GET /api/action/notification_get_all

Returns a list of notifications for a sender or recipient.

Parameters:

  • recipient_id (string) – The user ID of the recipient of the notification (optional, but either recipient_id or sender_id is required).
  • sender_id (string) – The user ID of the sender of the notification (optional, but either recipient_id or sender_id is required).

Pending Datasets (Approval Workflow)

A pending dataset is dataset metadata that's been submitted for approval. While pending, the dataset metadata lives in a separate table from the main package table, pending_datasets. Once approved, the existing dataset is updated with the new metadata.

Pending Dataset Table

The pending_datasets table has the following columns:

package_id package_data last_modified
text (PK) jsonb timestamp

The package_id column is the UUID of the dataset (and it's the primary key). The package_data column contains the dataset metadata as a JSONB object. The last_modified column is a timestamp that is automatically generated whenever package_data is updated.

Initializing the Pending Dataset Table

You can initialize the pending dataset table by running the following command:

ckan -c <path-to-ini-file> pendingdatasetsdb

API Endpoints

POST /api/action/pending_dataset_create

Parameters:

  • package_id (string) – The UUID of the dataset (required).
  • package_data (JSON object) – The dataset metadata (required).

Creates a new pending dataset and returns the newly created pending dataset.

POST /api/action/pending_dataset_update

Parameters:

  • package_id (string) – The UUID of the dataset (required).
  • package_data (JSON object) – The dataset metadata (required).

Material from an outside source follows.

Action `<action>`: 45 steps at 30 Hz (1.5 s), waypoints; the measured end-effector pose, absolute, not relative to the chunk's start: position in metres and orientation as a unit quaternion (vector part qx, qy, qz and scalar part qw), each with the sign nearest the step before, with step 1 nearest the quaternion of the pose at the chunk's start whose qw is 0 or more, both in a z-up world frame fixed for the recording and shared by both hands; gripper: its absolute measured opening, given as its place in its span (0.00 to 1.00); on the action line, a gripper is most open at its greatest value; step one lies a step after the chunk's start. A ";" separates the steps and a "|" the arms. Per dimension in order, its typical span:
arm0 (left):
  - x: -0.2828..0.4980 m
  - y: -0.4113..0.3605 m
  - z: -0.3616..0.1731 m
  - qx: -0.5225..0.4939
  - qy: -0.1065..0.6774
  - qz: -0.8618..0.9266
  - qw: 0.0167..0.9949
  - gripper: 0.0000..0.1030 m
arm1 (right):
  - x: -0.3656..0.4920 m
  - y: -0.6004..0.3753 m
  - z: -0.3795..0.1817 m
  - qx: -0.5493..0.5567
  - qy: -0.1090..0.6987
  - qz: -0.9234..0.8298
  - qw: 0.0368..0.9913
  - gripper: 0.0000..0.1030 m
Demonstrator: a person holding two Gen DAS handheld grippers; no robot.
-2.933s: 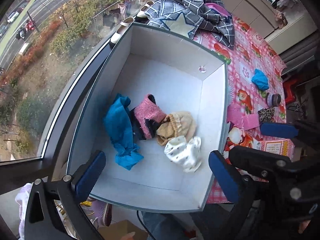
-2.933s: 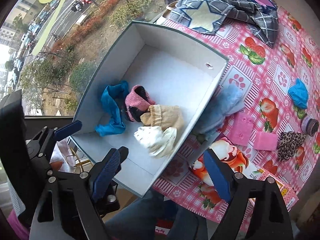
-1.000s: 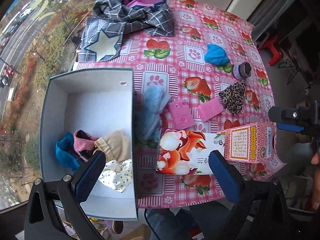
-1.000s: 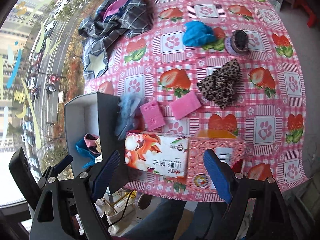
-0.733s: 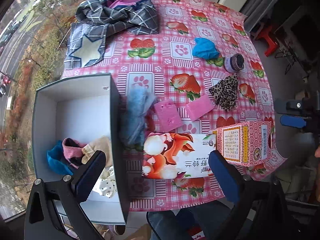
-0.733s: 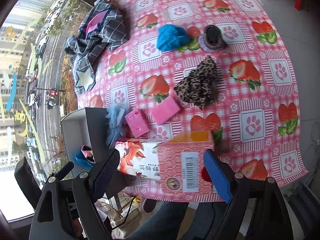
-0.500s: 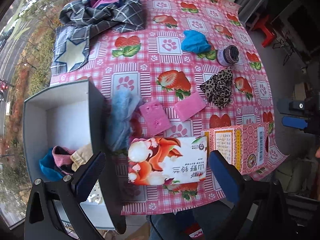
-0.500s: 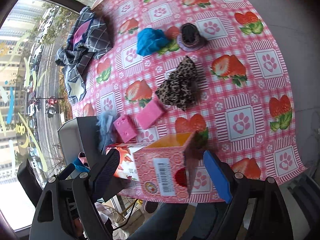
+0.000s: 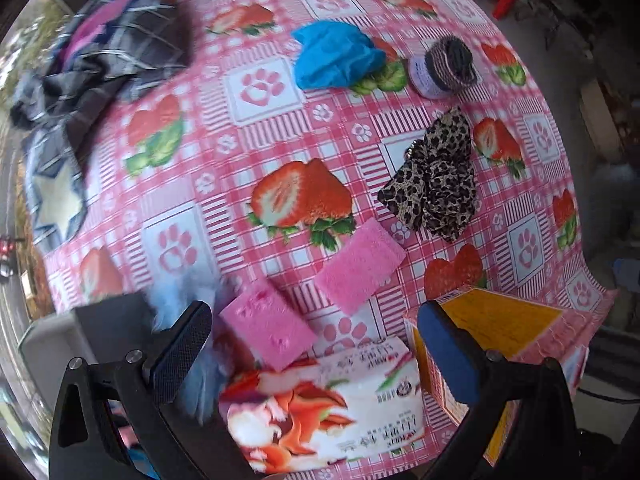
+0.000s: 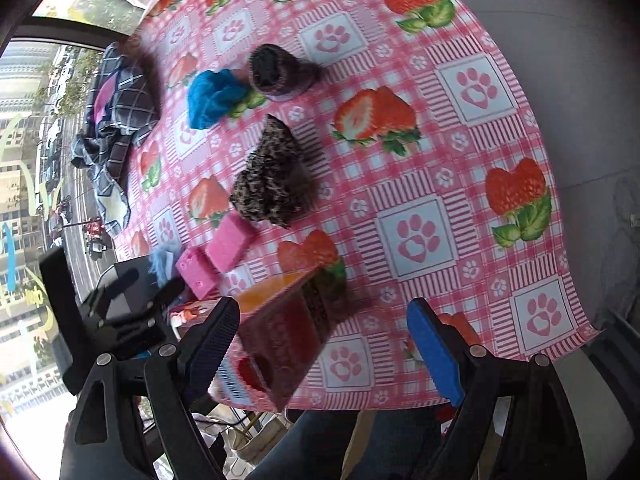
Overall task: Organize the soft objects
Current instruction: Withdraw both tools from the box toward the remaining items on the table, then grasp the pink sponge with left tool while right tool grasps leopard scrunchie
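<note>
Soft things lie on the pink strawberry tablecloth (image 9: 264, 92): a leopard-print cloth (image 9: 434, 182), a blue cloth (image 9: 334, 56), a purple knitted roll (image 9: 448, 62), two pink sponges (image 9: 358, 266) (image 9: 266, 326) and a light blue fluffy piece (image 9: 176, 304). My left gripper (image 9: 316, 354) is open and empty above the near pink sponge and the tissue pack (image 9: 320, 404). My right gripper (image 10: 324, 354) is open and empty over a pink carton (image 10: 280, 332). The leopard cloth (image 10: 272, 176) lies beyond it.
A grey box's corner (image 9: 92, 320) sits at the near left edge. A pink and orange carton (image 9: 500, 336) stands at the near right. A plaid garment (image 9: 100, 52) lies at the far left. The left gripper (image 10: 132, 308) shows in the right wrist view.
Both grippers have swung right, away from the grey box and over the table. The box has slid almost out of view. Both stay open and empty.
</note>
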State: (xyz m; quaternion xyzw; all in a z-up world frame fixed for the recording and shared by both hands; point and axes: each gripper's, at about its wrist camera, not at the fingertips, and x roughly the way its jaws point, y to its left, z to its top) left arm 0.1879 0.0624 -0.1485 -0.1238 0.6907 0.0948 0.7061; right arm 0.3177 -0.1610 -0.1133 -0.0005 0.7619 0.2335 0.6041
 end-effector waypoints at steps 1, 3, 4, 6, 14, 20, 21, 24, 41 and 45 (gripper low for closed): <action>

Updates an existing pending dataset and returns the updated pending dataset.

POST /api/action/pending_dataset_delete

Parameters:

  • package_id (string) – The UUID of the dataset (required).

Deletes an existing pending dataset.

GET /api/action/pending_dataset_show

Parameters:

  • package_id (string) – The UUID of the dataset (required).

Returns the pending dataset for the given package_id.

GET /api/action/pending_diff_show

Parameters:

  • package_id (string) – The UUID of the dataset (required).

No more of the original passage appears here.